** Given entries follows **
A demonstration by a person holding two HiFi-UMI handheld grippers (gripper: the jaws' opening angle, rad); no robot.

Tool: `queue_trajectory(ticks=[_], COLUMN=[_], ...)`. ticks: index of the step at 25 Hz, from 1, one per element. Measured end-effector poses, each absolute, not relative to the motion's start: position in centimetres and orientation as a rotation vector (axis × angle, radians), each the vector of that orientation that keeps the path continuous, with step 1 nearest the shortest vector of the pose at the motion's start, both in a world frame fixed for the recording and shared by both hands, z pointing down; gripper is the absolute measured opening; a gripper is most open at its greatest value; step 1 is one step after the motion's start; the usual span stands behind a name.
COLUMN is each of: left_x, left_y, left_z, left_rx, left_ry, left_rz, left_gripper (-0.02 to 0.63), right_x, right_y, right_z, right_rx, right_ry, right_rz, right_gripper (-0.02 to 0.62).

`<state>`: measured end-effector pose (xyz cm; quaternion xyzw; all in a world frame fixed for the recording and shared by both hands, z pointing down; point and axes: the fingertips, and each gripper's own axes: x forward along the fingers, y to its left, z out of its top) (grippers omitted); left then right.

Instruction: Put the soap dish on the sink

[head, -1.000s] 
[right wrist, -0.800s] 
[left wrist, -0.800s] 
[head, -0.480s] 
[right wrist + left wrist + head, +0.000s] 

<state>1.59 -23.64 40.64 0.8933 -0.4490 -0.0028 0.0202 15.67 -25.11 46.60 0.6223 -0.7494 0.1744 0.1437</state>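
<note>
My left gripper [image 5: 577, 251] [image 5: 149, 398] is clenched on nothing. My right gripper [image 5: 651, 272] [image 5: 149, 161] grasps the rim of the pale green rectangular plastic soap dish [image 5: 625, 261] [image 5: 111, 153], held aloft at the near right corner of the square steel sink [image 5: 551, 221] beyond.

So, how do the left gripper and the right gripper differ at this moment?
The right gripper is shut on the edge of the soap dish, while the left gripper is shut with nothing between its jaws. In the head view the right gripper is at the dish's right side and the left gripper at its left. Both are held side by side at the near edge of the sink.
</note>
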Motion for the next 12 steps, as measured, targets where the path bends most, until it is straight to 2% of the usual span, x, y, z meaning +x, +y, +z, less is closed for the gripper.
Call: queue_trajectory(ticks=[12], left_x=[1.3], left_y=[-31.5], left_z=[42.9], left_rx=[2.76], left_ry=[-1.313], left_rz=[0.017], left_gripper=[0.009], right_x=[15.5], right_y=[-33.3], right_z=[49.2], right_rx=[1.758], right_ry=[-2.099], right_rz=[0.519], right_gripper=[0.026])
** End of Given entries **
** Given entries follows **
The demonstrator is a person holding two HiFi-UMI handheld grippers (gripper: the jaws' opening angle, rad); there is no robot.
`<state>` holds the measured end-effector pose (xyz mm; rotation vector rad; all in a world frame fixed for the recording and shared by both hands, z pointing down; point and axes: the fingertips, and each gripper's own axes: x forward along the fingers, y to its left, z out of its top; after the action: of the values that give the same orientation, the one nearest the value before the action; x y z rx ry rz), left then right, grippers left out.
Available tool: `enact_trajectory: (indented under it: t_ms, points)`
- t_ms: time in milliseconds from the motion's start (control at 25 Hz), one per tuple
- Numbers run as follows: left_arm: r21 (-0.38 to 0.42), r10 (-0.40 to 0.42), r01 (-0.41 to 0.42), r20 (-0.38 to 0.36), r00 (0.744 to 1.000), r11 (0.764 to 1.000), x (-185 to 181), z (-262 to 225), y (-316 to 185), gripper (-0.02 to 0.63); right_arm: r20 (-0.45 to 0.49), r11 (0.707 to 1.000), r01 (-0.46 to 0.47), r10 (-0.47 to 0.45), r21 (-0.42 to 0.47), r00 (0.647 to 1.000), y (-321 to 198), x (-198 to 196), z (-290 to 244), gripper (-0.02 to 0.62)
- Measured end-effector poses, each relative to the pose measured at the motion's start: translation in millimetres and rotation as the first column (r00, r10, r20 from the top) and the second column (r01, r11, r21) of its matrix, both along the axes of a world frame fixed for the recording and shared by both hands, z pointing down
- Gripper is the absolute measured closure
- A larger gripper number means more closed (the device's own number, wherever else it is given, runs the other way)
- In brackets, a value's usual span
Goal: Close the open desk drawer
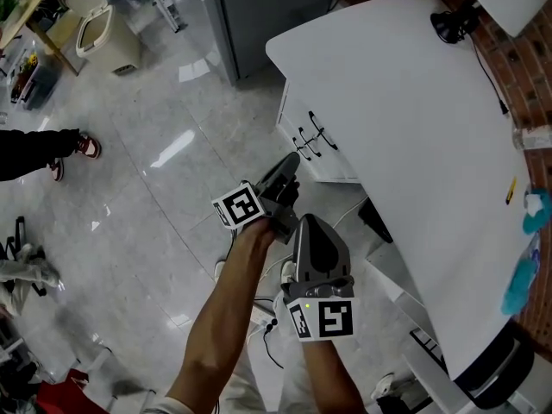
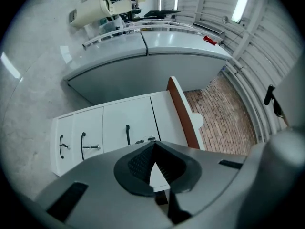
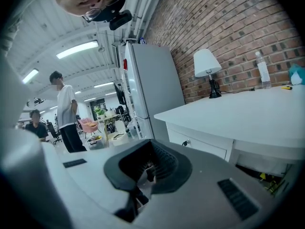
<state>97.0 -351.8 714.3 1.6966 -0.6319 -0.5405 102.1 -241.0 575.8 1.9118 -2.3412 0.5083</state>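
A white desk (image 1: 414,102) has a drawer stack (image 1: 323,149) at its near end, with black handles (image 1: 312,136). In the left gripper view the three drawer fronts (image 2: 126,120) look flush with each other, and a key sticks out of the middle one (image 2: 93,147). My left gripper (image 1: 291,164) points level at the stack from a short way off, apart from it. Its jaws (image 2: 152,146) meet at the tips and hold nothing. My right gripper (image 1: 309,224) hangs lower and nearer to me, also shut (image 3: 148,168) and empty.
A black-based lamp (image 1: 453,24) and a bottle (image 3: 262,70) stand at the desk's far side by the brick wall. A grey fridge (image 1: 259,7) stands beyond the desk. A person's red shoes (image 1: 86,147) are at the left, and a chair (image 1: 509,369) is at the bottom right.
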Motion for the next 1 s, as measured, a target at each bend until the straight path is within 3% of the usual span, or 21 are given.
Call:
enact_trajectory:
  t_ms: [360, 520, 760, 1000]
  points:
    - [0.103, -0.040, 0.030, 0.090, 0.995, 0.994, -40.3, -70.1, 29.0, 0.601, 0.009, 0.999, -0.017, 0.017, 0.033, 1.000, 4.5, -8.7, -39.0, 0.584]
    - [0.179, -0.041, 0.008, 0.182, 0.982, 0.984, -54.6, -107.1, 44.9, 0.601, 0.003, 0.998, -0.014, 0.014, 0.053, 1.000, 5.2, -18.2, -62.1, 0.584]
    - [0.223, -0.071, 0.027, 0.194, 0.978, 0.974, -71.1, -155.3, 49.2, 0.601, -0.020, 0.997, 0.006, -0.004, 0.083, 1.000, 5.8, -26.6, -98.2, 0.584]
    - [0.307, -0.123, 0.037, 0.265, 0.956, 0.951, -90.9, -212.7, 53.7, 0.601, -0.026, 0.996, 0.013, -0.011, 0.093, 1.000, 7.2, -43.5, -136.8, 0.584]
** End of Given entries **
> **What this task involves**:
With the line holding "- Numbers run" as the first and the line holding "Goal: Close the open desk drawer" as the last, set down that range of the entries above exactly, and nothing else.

> **The answer**:
- Numbers run as follows: left_arm: r21 (-0.38 to 0.42), r10 (-0.40 to 0.42), r01 (-0.41 to 0.42), r20 (-0.38 to 0.36), r00 (0.744 to 1.000), r11 (0.764 to 1.000), x (-185 to 181), z (-262 to 225), y (-316 to 185), gripper (-0.02 to 0.63); right_arm: r20 (-0.45 to 0.49), r11 (0.707 to 1.000), r01 (-0.46 to 0.47), r10 (-0.47 to 0.45), r21 (-0.42 to 0.47), r00 (0.647 to 1.000), y (-321 to 198), x (-198 to 196), z (-290 to 244), gripper (-0.02 to 0.62)
- Measured end-effector poses, each relative to the pose measured at the motion's start: translation in millimetres and rotation as the first column (r00, r10, r20 from the top) and the second column (r01, r11, r21) of its matrix, both along the axes of a world frame fixed for the recording and shared by both hands, z pointing down
- Gripper is the absolute measured closure
- A larger gripper number means more closed (the device's own number, wherever else it is given, runs the other way)
- In brackets, a value's usual span
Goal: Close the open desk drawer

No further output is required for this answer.